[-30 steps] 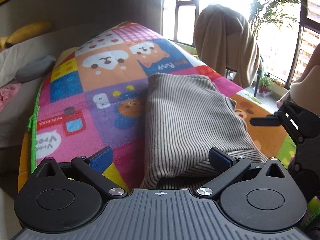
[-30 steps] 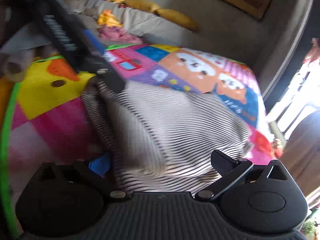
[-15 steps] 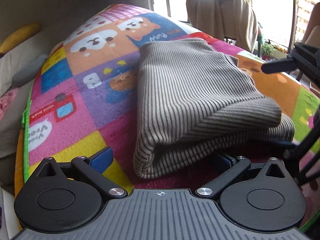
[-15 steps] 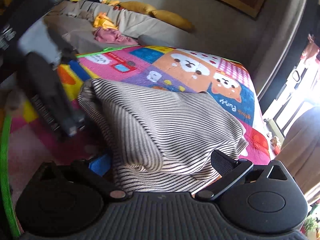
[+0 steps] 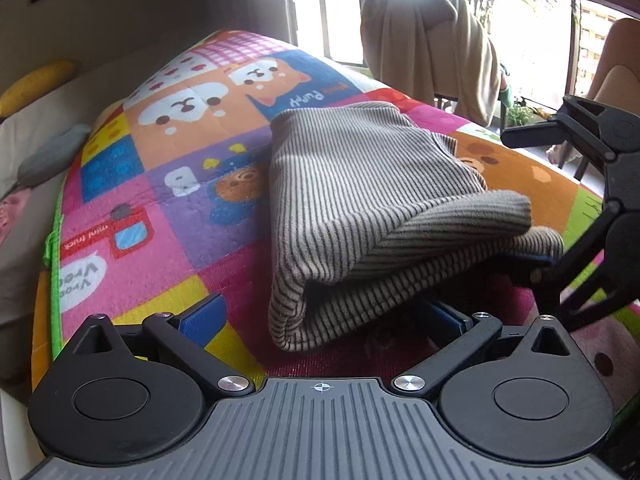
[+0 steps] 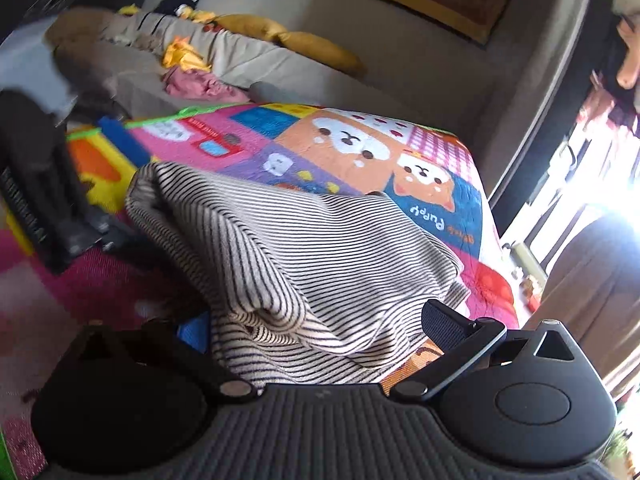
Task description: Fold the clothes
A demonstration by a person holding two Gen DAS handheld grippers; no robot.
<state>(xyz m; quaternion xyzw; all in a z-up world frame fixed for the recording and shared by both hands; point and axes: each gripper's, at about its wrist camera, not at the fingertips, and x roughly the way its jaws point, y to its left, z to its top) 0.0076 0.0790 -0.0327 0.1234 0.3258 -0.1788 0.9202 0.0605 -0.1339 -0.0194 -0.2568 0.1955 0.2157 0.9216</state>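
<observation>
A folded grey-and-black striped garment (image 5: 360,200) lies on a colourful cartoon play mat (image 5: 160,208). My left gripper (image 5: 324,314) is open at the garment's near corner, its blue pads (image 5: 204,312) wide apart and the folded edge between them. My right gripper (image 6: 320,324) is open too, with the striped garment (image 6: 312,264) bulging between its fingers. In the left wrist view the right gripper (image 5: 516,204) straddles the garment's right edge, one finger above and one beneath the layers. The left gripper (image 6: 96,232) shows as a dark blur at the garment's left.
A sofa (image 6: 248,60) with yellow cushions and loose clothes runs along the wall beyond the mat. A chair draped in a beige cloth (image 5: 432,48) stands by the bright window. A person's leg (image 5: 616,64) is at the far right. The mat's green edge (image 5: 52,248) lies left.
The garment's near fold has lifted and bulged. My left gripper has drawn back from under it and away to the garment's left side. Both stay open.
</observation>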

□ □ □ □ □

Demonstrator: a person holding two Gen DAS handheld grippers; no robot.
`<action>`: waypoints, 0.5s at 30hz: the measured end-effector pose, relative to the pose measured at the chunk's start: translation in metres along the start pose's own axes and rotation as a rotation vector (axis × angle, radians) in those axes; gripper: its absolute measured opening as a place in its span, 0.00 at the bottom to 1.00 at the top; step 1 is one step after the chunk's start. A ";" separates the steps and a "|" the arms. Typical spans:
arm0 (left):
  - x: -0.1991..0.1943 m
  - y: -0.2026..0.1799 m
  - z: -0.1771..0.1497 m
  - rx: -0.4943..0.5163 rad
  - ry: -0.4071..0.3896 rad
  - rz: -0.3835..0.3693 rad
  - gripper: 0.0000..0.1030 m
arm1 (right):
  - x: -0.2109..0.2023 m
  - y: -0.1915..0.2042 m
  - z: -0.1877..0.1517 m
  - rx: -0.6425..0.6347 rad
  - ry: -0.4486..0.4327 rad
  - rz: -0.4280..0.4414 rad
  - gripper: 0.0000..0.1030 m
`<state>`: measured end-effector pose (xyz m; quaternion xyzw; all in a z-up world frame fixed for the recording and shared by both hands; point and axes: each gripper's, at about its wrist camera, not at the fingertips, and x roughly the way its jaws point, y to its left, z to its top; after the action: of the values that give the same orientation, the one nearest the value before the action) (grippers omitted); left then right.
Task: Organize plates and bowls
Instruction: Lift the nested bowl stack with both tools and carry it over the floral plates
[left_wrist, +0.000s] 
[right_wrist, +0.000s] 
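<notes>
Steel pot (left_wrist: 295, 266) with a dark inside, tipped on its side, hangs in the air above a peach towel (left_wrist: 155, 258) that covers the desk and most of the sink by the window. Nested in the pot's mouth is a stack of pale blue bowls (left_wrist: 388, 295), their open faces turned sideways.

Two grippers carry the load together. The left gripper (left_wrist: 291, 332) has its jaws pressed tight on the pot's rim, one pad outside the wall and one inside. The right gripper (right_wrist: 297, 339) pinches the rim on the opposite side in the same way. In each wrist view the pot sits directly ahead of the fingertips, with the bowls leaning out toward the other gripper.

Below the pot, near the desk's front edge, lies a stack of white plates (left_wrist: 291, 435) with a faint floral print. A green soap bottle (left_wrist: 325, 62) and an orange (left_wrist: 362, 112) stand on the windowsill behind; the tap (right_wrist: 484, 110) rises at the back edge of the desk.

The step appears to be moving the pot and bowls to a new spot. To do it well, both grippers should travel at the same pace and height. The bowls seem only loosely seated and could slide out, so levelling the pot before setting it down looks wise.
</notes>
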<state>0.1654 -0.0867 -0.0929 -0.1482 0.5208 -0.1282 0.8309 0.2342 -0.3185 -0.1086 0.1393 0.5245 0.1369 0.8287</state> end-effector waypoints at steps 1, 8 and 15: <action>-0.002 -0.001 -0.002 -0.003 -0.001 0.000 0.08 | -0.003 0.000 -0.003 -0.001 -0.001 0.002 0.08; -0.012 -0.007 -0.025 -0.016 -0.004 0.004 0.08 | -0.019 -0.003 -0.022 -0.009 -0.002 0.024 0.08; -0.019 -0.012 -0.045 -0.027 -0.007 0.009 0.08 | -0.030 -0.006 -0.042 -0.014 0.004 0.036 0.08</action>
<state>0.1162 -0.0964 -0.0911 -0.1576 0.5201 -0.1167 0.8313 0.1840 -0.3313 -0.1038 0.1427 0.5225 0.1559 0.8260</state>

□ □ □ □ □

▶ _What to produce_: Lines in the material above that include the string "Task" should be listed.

▶ _Output for this exercise_:
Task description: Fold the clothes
Task: Organize plates and bowls

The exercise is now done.